The inaccessibility of Hotel Campo Imperatore, a ski resort complex high up in the Gran Sasso mountains, made it an ideal spot for placing the Italian Fascist leader Benito Mussolini under house arrest in August, 1943. But even the remote location didn’t deter the SS from carrying out a daring mission to rescue the imprisoned dictator.
A few weeks earlier, Mussolini had been ousted from power and swiftly arrested after a no-confidence motion was passed because of Italy’s mounting losses in World War II. His exact location was unknown as he was shifted from place to place, all the while under arrest. An operation codenamed Eiche (“Oak”) was put in motion by Adolf Hitler, who was keen to find his friend and ally and restore him to power.

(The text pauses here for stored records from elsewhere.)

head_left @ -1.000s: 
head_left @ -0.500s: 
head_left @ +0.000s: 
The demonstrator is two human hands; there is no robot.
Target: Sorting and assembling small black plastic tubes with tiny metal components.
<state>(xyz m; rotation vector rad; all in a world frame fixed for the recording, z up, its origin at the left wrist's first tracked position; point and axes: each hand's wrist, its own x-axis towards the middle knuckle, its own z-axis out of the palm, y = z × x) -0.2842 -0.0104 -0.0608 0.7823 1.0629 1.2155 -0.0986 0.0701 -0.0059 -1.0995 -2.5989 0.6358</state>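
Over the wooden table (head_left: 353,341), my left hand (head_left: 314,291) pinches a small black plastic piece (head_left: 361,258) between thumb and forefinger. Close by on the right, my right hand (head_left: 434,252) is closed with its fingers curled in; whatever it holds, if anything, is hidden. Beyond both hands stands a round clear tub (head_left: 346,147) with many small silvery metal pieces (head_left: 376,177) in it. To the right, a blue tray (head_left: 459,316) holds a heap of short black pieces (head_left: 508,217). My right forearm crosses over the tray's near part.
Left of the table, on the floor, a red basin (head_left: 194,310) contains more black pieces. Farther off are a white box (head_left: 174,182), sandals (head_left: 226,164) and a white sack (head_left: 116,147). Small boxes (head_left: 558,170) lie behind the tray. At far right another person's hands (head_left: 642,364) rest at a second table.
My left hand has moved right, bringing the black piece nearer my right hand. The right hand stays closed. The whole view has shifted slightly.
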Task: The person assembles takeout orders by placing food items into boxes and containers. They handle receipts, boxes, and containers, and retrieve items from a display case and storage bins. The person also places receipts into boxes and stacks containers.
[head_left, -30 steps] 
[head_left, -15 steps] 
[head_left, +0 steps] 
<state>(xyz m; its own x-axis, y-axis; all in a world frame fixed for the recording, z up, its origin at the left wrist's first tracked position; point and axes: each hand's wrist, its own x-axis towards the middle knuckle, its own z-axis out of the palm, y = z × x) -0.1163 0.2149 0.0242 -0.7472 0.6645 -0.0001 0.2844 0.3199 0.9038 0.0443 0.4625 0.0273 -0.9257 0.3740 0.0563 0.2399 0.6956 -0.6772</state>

After launching searches all over Italy, the SS, with the help of decoded messages, finally identified Hotel Campo Imperatore as the place where Mussolini was being held temporarily. Aerial reconnaissance helped Otto Skorzeny and German officer Major Otto-Harald Mors spot a space behind the hotel where troops could land.
On the afternoon of September 12, 1943, a group of commandos in 12 gliders crash-landed in front of the hotel and stormed the building with the help of Italian general Fernando Soleti whose presence confused the Italian police. Skorzeny ran up the stairs to Mussolini’s room (220) and announced, “Duce, the Führer has sent me to set you free!” Mussolini replied, “I knew my friend would not forsake me.” He was then flown to Vienna, and later to Munich where he was reunited with his family.
This mission captured the attention of people from all over the continent, including from the then British Prime Minister Sir Winston Churchill, who called it “one of great daring.”
At the hotel, Il Duce’s room has been preserved as it was during his forced occupancy—the furniture, bed, and even the mattress, and has become a tourist draw in its own right. The basement bar also has a collection of photos and a tribute to Il Duce.